I have multiple threads running a natural language processing application.
Occasionally one of my threads dies with an OutOfMemoryException.
I have diagnosed the problem with a reasonable degree of confidence. As per explanation here, garbage collection is taking up all cpu time.
As per my logs:
[INFO] 2016-07-30 13:43:53,442:
Total Memory: 7165968384 (6834.0 MiB)
Max Memory: 7635730432 (7282.0 MiB)
Free Memory: 2296592136 (2190.2009353637695 MiB)

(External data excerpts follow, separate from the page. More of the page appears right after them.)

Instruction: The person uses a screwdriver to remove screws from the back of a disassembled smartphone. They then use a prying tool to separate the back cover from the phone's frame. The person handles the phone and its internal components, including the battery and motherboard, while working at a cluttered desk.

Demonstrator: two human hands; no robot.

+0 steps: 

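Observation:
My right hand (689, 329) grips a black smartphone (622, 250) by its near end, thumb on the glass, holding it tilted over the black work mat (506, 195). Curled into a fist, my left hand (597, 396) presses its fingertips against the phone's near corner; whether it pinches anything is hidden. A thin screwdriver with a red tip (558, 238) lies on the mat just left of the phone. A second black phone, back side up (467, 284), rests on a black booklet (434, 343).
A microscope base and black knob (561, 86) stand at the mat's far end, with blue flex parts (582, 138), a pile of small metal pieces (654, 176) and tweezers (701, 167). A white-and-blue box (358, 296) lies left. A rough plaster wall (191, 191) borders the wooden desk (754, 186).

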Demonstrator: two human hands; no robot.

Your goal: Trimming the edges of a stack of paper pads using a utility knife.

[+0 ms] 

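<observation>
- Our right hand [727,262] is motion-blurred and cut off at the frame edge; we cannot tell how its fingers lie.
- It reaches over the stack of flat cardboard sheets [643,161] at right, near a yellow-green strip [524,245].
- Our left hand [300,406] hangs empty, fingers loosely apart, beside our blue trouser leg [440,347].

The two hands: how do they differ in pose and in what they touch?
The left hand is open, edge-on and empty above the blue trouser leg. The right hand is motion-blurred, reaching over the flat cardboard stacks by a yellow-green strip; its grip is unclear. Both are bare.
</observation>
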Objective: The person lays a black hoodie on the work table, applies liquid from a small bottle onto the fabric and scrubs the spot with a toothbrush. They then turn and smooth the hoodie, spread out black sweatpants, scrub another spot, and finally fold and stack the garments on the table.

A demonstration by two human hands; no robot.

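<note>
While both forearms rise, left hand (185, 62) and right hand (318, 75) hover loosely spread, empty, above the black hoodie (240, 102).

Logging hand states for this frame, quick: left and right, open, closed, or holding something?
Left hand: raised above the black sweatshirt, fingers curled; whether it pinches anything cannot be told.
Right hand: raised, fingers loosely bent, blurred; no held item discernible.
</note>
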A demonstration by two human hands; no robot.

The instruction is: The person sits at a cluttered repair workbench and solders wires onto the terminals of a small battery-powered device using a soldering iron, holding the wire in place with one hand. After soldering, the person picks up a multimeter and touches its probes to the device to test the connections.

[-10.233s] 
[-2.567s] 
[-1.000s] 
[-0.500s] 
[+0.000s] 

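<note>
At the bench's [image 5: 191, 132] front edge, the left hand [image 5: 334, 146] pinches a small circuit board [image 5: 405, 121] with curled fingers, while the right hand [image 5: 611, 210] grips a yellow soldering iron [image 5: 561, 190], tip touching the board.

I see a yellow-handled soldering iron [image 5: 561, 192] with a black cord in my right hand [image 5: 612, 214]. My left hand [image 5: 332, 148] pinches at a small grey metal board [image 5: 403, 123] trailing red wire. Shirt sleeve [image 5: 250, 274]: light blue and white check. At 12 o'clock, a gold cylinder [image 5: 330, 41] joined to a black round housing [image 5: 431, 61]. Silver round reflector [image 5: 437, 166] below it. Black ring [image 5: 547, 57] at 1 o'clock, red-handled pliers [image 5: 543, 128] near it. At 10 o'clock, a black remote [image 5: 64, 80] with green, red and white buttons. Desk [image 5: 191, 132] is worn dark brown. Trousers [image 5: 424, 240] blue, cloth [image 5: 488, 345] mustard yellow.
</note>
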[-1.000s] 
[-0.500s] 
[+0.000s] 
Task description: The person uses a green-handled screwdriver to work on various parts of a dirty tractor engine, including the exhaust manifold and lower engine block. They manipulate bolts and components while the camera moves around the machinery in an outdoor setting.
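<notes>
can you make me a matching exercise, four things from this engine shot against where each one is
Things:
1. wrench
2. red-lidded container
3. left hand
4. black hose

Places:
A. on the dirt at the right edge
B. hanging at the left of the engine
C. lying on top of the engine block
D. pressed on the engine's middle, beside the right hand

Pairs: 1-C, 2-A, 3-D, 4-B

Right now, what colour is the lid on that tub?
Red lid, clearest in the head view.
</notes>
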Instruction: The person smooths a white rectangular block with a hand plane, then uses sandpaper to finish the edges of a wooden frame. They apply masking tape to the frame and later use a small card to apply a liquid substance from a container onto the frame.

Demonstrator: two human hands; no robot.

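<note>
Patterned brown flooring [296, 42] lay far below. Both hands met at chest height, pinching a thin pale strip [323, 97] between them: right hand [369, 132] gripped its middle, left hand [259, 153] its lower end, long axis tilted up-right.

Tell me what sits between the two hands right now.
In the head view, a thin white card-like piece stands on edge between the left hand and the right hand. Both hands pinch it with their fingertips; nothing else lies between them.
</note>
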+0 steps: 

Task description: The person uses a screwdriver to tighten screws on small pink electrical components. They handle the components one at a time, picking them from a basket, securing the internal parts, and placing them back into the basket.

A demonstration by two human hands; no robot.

FileioThread currentFile currentFileProcessTime: 4392
Text Analysis Thread currentFile currentFileProcessTime: 244443
PersistenceThread currentFile currentFileProcessTime: 1588
[INFO] 2016-07-30 13:43:53,442: ikoda.jobanalysis.JobAnalysisThread.run(JobAnalysisThread.java:400) JobAnalysisThread run Going to sleep for 30000 millis.
[INFO] 2016-07-30 13:45:40,717: Total Memory: 6028787712 (5749.5 MiB)
Max Memory: 7635730432 (7282.0 MiB)
Free Memory: 5045040128 (4811.3251953125 MiB)
fileioThread currentFile currentFileProcessTime: 73502
Ta Thread currentFile currentFileProcessTime: 351718
persistenceThread currentFile currentFileProcessTime: 38
Key Observations: There seems to be sufficient memory in the JVM. The Text Analysis Thread has spent over 5 minutes analyzing one file (suggesting that either the file is very long or there are some very long sentences in the file). Most likely the garbagecollection is running overtime cleaning up multiple tokens per word in each sentence of each paragraph of a text file.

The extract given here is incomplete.